Ella Koster

Personal information
- Born: 16 July 2005 (age 20) Wollongong, New South Wales, Australia
- Height: 171 cm (5 ft 7 in)
- Weight: 73 kg (11 st 7 lb)

Playing information
- Position: Second-row, Lock
Club
| Years | Team | Pld | T | G | FG | P |
| 2023– | St. George Illawarra Dragons | 24 | 6 | 0 | 0 | 24 |
Representative
| Years | Team | Pld | T | G | FG | P |
| 2024 | Prime Minister's XIII | 1 | 0 | 0 | 0 | 0 |
| 2025 | Indigenous All Stars | 1 | 1 | 0 | 0 | 4 |
- Source: As of 4 December 2025

= Ella Koster =

Australian rugby league footballer

Ella Koster is a rugby league footballer who plays for the St George Illawarra Dragons in the NRL Women's Premiership.

==Background==
Born in Shellharbour, New South Wales, Australia. Koster is of Indigenous Australian descent. Koster played her junior rugby for Albion Park-Oak Flats Eagles.

==Playing career==
===2023===
In round 1, Koster made her debut coming off the bench for the St.
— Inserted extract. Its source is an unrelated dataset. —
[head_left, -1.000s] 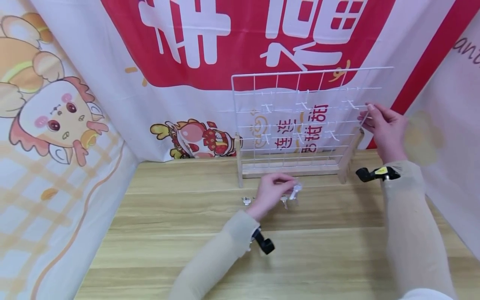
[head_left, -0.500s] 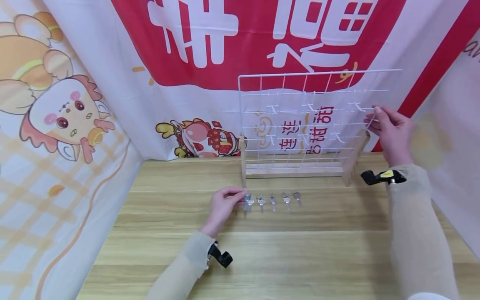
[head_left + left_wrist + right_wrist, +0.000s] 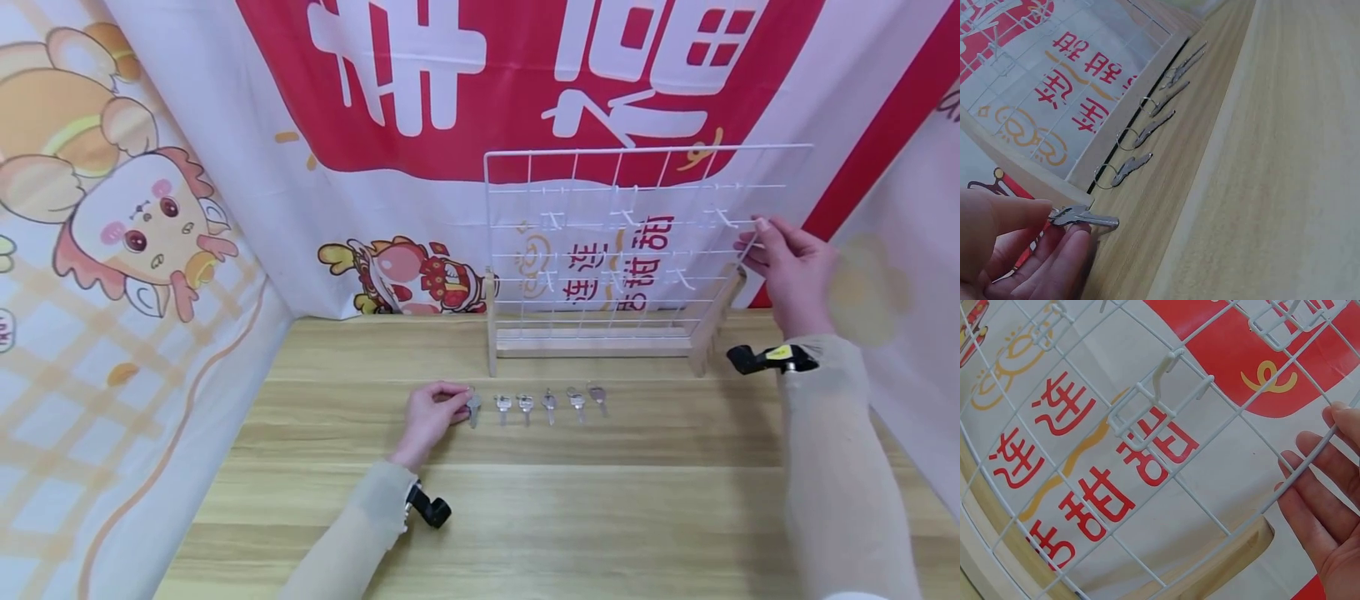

George Illawarra Dragons against the Newcastle Knights at McDonald Jones Stadium. Koster played 8 games for the Dragons scoring 2 tries as well as getting the NRLW Emerging Talent award. On 4 October, Koster resigned with the Dragons until 2025.

===2024===
On 11 January, Koster was selected for the under 19 New South Wales Blues.

In round 4, Koster made her season debut after a shoulder injury. Koster finished the season playing 6 games and scoring 3 tries. Koster was selected to play for the Australian Prime Minister's XIII.

===2025===
On 15 February, Koster scored a try on debut for Indigenous All Stars in their 20-18 win against the Maori All Stars.

On 4th April 2025 Koster re-signed with the Dragons until the end of the 2027 season.